_PROBLEM TO SOLVE_
From the data below, copy each line that includes the word "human".

_PROVIDED RECORDS_
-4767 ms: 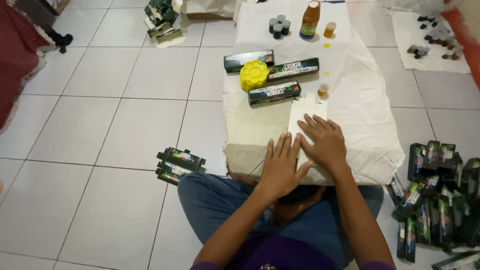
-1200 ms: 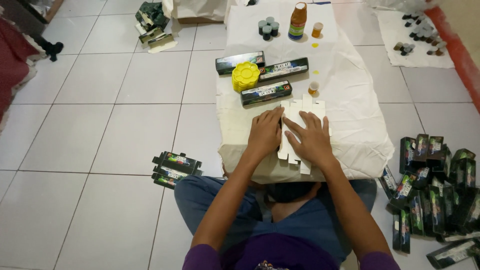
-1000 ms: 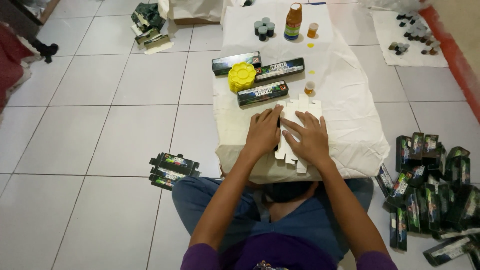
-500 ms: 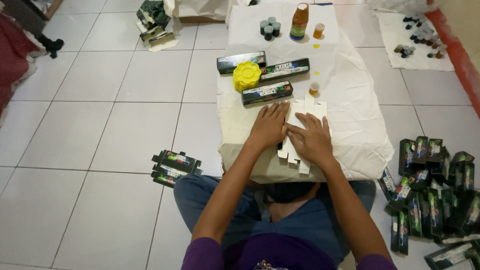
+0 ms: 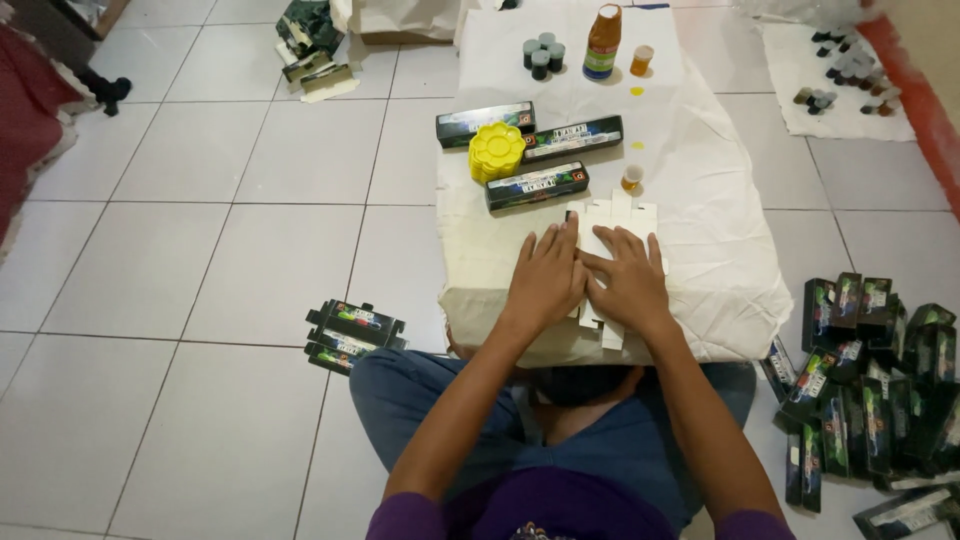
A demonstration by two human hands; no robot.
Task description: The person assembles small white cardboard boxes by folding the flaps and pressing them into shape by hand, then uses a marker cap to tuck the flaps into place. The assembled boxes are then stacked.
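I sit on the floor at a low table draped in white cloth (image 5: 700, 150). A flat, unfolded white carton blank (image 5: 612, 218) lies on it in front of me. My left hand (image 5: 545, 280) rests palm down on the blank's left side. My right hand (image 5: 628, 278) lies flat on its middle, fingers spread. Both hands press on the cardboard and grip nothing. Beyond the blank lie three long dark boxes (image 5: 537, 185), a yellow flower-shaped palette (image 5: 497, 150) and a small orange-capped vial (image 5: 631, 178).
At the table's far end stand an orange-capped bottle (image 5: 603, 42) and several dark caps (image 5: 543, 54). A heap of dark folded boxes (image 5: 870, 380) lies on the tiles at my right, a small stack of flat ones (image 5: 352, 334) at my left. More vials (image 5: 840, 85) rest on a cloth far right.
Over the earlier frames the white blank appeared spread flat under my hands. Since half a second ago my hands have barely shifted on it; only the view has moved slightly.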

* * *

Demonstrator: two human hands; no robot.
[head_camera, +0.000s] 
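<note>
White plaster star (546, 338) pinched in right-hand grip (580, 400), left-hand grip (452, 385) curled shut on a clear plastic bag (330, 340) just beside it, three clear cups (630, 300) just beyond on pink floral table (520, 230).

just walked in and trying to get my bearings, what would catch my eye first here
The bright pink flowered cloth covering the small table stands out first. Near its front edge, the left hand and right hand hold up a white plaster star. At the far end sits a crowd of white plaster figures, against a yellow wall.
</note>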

_REPLY TO THE TASK_
A demonstration by two human hands; no robot.
Demonstrator: two human hands; no robot.

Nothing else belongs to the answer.